Exactly ten years after I wrote this Abby was born, so I was at least on the right track.  I HAD been to Europe twice (both times at my parents’ expense– so much for being so independent!).  I had not written a book, but maybe Senior Lindsey would let me count three years of keeping a blog.

I will feel excited and optimistic, but slightly overwhelmed about my new responsibilities as a mom. I will have to sacrifice my teaching career and sacrifice a lot of my time and freedom to accommodate kids.

The main obstacle will be the kids arriving on my time schedule, but I can do what I can to stay healthy and to be financially, mentally, emotionally ready for them when they do come.
In the immortal words of Mr. Bennet, “You think that, Jane, if it brings you comfort.”


Mom dropped this off late one afternoon, and I flipped through it that evening as I sat on a stool watching Jem take a bath.  Obviously it was a big dose of comic relief, but it was also a really sweet reminder.  Although my timeline has been a few years off from what I anticipated, in every significant way I am living the life I always hoped for.  And that’s nothing to laugh at!

The #31Days Challenge

Last year I participated in the Nester’s 31 Days challenge for the first time.  Writing that much in such a concentrated amount of time was a huge challenge, but I loved the process and the resulting “finished product” of 31 posts about one of my favorite topics to think about.

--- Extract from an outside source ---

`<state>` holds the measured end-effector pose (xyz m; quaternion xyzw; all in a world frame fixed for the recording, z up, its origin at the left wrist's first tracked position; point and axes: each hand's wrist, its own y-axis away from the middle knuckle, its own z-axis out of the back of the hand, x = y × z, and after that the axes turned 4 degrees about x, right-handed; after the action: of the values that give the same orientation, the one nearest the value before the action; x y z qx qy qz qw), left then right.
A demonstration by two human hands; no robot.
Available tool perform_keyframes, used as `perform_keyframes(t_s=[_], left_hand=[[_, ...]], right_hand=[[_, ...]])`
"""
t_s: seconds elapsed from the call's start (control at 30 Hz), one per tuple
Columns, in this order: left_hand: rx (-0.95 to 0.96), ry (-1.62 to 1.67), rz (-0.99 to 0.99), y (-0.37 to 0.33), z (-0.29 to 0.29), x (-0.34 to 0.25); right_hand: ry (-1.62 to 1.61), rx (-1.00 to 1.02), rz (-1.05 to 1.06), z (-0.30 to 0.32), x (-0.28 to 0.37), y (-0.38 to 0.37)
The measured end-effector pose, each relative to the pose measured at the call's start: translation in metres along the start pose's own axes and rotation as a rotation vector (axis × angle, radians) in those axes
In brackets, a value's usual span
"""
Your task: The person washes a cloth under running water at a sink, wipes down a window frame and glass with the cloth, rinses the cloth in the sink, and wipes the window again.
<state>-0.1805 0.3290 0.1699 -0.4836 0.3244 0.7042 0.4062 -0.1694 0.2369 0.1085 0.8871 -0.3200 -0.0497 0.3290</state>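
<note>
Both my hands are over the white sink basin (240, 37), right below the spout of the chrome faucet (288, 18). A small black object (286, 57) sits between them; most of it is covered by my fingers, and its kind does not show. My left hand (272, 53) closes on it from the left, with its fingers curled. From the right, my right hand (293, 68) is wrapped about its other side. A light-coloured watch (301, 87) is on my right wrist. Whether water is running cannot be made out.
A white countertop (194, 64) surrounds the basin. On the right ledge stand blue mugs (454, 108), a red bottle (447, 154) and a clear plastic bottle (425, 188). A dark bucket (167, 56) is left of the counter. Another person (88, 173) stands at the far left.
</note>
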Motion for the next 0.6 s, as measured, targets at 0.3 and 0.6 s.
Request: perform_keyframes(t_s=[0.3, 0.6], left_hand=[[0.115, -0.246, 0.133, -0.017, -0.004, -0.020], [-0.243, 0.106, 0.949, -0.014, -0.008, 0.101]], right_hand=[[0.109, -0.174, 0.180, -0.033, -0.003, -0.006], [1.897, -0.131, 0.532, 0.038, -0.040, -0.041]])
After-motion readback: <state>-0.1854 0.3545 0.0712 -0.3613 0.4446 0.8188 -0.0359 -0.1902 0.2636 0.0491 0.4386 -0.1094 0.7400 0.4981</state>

I’ve started seeing the hype about this year’s 31 Days challenge, and I am sad but positive that I’m not up for it this year.  I knew for sure I couldn’t do one that was as writing-intensive as last year, but I toyed with the idea of posting on a topic that was a bit more effortless.  Surely I could think of 31 thoughts on a single topic!  Here were some of my brainstorms:

31 Days of Excuses Why I’m Not Blogging

31 Days that I Meant to Post Something

31 Tweets (or Retweets) on Various Topics

31 Blurry iPhone Pics of My Kids

31 Links to Articles I Read on Facebook But Shouldn’t Have (Because Misery Loves Company)

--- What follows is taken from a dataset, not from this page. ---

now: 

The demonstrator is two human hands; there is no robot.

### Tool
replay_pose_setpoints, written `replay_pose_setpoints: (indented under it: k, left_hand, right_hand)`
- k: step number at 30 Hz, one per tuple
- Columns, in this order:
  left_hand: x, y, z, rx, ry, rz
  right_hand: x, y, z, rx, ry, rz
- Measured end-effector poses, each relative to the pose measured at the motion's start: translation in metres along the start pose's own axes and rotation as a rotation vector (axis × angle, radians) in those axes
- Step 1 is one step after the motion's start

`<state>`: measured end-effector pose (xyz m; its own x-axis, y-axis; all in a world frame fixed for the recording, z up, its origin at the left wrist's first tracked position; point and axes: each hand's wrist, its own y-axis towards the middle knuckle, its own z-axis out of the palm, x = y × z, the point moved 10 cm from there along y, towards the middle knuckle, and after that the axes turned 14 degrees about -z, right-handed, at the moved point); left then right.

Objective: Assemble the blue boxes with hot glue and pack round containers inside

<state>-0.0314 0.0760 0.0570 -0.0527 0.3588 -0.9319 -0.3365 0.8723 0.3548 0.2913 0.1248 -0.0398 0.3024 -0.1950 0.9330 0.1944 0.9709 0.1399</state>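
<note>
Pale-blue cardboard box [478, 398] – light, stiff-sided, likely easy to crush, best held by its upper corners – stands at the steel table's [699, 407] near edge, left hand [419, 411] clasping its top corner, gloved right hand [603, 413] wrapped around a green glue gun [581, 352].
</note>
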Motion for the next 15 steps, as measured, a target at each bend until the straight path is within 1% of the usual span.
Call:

31 Neurotic Things I’ve Believed When I Tried to Problem-Solve in the Middle of the Night

31 Depressing Things I Heard in the News

31 Days to Beautiful Hands: Live-Blogging a Month of Trying to Quit Biting My Fingernails

31 Incomplete Thoughts

31 Mismatched Shorts

31 Things I Wish I’d Bought Before I Attended That Dave Ramsey Course

31 Deep Thoughts About Children’s Television

So all that to say, no 31 Days for me this year.  But I have high hopes for October of 2015: Lord willing, I’ll have a six-year-old, a three-year-old, and an almost-one-year-old.  I’ll totally have margins back in my life by then, right?